» TASK GOAL:
Line by line, copy the material below exactly.

(Beginning of RECORDED INFORMATION)

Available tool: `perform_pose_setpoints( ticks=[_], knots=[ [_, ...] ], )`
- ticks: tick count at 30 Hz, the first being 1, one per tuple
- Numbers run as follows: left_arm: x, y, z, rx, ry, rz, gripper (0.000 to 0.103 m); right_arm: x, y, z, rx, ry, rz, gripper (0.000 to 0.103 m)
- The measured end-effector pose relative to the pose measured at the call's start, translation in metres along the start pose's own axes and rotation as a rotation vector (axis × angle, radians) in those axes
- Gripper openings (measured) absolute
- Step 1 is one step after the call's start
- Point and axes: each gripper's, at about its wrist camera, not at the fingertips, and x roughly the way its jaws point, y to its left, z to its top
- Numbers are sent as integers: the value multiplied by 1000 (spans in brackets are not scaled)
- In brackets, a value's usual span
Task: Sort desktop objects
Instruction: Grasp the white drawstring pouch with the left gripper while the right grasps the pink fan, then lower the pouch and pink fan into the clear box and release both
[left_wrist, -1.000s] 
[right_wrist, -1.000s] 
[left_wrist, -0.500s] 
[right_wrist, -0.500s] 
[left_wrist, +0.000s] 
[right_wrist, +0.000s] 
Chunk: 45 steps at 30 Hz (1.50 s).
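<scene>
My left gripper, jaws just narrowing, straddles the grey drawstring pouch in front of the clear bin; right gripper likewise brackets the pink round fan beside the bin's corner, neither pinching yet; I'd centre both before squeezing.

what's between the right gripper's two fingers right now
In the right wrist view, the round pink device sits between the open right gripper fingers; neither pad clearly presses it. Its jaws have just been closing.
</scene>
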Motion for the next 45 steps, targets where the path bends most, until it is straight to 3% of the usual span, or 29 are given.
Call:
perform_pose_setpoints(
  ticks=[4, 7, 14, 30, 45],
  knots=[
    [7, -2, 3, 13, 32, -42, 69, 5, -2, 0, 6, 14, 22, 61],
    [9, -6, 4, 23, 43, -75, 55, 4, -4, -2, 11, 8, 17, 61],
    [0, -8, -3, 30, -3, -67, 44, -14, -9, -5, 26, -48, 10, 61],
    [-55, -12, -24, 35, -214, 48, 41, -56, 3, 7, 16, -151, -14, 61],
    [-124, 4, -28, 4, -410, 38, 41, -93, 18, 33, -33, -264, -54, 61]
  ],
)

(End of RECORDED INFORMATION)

» RESPONSE AREA:
Available tool: `perform_pose_setpoints( ticks=[_], knots=[ [_, ...] ], )`
- ticks: tick count at 30 Hz, the first being 1, one per tuple
- Numbers run as follows: left_arm: x, y, z, rx, ry, rz, gripper (0.000 to 0.103 m); right_arm: x, y, z, rx, ry, rz, gripper (0.000 to 0.103 m)
- The measured end-effector pose relative to the pose measured at the call's start, translation in metres along the start pose's own axes and rotation as a rotation vector (axis × angle, radians) in those axes
- Gripper openings (measured) absolute
- Step 1 is one step after the call's start
- Point and axes: each gripper's, at about its wrist camera, not at the fingertips, and x roughly the way its jaws point, y to its left, z to its top
- Numbers are sent as integers: the value multiplied by 1000 (spans in brackets are not scaled)
- In brackets, a value's usual span
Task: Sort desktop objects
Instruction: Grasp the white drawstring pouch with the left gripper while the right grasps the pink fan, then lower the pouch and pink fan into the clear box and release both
[left_wrist, -1.000s] 
[right_wrist, -1.000s] 
[left_wrist, -0.500s] 
[right_wrist, -0.500s] 
[left_wrist, +0.000s] 
[right_wrist, +0.000s] 
Chunk: 45 steps at 30 Hz (1.50 s).
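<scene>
My left gripper, jaws just narrowing, straddles the grey drawstring pouch in front of the clear bin; right gripper likewise brackets the pink round fan beside the bin's corner, neither pinching yet; I'd centre both before squeezing.

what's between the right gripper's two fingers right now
In the right wrist view, the round pink device sits between the open right gripper fingers; neither pad clearly presses it. Its jaws have just been closing.
</scene>
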Motion for the next 45 steps, targets where the path bends most, until it is straight to 3% of the usual span, or 29 are given.
Call:
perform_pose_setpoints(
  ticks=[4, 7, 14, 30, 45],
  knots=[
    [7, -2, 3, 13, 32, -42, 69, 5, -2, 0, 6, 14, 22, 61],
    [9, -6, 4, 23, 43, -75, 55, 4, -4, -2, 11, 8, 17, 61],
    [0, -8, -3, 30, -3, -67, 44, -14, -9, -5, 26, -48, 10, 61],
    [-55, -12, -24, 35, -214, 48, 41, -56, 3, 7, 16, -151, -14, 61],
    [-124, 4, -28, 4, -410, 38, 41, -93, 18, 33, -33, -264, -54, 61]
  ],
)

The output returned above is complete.